Il centro dell’attenzione e della devozione è però la piccola e nascosta grotta della Natività, situata sotto il presbiterio dell’altare principale: da secoli numerosi pellegrini si inginocchiano a baciare la stella d’argento che indica il luogo in cui, secondo la tradizione, vide la luce Gesù. Accanto vi è il ricordo della visita dei Magi e il luogo della mangiatoia. Sopra di essa sono appese quindici lampade ad olio, ognuna delle quali rappresenta una diversa confessione cristiana e, come in altri luoghi di questa “Terra di Dio”, fa un certo triste effetto dovere constatare la divisione dei cristiani. Spontaneamente sorge dal cuore l’invocazione di Gesù: “Padre, che siano una cosa sola”.

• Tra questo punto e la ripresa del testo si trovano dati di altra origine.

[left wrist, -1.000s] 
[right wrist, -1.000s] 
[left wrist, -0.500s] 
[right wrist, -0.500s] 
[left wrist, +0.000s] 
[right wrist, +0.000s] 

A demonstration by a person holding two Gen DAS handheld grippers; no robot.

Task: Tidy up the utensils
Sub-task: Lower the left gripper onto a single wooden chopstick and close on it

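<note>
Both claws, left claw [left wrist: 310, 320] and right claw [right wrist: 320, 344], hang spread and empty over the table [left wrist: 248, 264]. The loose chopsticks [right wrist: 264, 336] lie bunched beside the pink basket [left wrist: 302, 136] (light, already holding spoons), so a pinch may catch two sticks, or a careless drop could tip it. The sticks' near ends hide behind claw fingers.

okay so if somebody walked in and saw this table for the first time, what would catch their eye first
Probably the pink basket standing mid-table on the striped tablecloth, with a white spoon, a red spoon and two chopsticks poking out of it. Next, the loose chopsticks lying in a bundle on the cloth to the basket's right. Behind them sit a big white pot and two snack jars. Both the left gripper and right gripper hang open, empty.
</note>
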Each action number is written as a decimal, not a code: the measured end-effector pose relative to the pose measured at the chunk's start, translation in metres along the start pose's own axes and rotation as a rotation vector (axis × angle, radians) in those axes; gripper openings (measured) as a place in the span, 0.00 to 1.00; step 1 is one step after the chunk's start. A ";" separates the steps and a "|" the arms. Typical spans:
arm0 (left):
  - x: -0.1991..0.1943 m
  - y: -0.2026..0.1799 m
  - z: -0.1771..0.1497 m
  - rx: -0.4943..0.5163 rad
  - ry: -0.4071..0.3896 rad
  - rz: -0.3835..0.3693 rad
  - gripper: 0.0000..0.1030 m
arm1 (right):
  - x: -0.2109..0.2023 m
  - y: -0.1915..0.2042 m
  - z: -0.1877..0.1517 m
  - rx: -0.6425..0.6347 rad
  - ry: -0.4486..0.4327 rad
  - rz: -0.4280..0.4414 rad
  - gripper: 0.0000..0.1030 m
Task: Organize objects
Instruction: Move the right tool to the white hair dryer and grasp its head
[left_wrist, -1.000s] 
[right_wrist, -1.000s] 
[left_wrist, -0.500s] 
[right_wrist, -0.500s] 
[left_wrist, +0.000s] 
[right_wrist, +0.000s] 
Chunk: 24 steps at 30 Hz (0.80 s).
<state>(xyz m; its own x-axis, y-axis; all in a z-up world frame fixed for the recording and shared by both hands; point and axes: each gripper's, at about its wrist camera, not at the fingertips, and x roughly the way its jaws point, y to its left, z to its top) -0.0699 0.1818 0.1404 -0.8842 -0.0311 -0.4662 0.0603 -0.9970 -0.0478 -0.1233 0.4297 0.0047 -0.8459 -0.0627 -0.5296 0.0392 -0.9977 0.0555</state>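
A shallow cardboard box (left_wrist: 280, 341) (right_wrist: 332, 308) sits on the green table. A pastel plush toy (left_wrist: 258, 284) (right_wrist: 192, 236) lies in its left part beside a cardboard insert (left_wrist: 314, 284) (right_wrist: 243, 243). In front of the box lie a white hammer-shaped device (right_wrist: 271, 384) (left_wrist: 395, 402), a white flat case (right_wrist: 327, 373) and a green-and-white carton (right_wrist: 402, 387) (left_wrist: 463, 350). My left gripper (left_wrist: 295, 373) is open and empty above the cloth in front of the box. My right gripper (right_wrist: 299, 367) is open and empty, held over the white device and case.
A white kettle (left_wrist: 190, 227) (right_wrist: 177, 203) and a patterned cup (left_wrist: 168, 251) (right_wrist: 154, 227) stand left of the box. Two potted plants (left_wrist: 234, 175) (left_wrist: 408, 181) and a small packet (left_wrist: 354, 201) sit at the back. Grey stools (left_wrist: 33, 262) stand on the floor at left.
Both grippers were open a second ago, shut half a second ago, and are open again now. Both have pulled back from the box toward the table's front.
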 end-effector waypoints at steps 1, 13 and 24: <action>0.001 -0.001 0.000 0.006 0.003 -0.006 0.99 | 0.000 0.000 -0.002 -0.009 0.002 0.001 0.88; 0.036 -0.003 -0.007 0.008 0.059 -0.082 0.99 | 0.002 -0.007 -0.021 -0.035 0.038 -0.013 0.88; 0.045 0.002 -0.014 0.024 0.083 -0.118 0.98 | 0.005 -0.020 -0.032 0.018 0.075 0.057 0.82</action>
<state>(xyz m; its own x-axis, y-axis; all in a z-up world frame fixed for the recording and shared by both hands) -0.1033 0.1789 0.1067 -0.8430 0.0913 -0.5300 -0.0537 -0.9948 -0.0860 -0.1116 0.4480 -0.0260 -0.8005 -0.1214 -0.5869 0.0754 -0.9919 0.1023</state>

“Gloria a Dio nel più alto dei cieli e in terra pace agli uomini”: il canto degli angeli nella notte dalla nascita di Gesù viene ricordato anche dall’iscrizione posta sul pavimento, a cui fa eco un testo apposto nei pressi della basilica: “Oggi, nell’oscurità del nostro tempo, questo Bambino porta la luce al mondo”, quasi a dirci che non si tratta di un evento passato, ma di una meraviglia che si rinnova ogni giorno per chi sa ascoltare la semplicità e l’innocenza degli ultimi.
“Tornare lì, in quel luogo umile e angusto, non è un semplice itinerario ideale: è il cammino che siamo chiamati a percorrere sperimentando nell’oggi la vicinanza di Dio e la sua azione che rinnova e sostiene la nostra esistenza”: con queste parole Benedetto XVI, parlando agli universitari di Roma all’inizio della novena di Natale del 2010, invitava a entrare nello spirito della festa.
L’altare della Natività, nell’omonima grotta, è proprietà dei greci ortodossi, mentre alla sua destra una rientranza nella parete rocciosa, chiamata grotta dei Magi, offre ai sacerdoti cattolici la possibilità celebrare l’Eucaristia su un piccolo altare.
A questo si riferisce anche don Guanella quando, al ritorno del suo pellegrinaggio in Terra Santa del 1902, scrive: “Questa mattina dalle due alle cinque, unico tempo disponibile per celebrare [allora non era ancora permessa la concelebrazione], tutti i Sacerdoti qui convenuti offrirono il Santo Sacrificio sull’unico altare della grotta…”.
Le numerose cavità naturali, dovute alla particolare situazione orografica di Betlemme, hanno offerto a molti cristiani l’opportunità di ritirarsi in una vita di preghiera e di penitenza.
Accanto alla grotta della Natività e ad essa collegata si trovano, santificati da alcuni di loro, i luoghi  anch’essi visitati da don Guanella: “Visitai le grotte di San Giuseppe, di San Gerolamo, di Santa Eustochio e di altri Santi Padri”.
Secondo l’etimologia ebraica, “Betlemme” significa “casa del pane”; secondo quella araba invece significa ”casa della carne”. Per noi è bello accogliere tutti e due i significati, perché Colui che si è fatto carne come noi per salvarci, si è fatto anche nostro cibo per accompagnarci alla vita eterna: “Il pane che io darò è la mia carne per la vita del mondo”.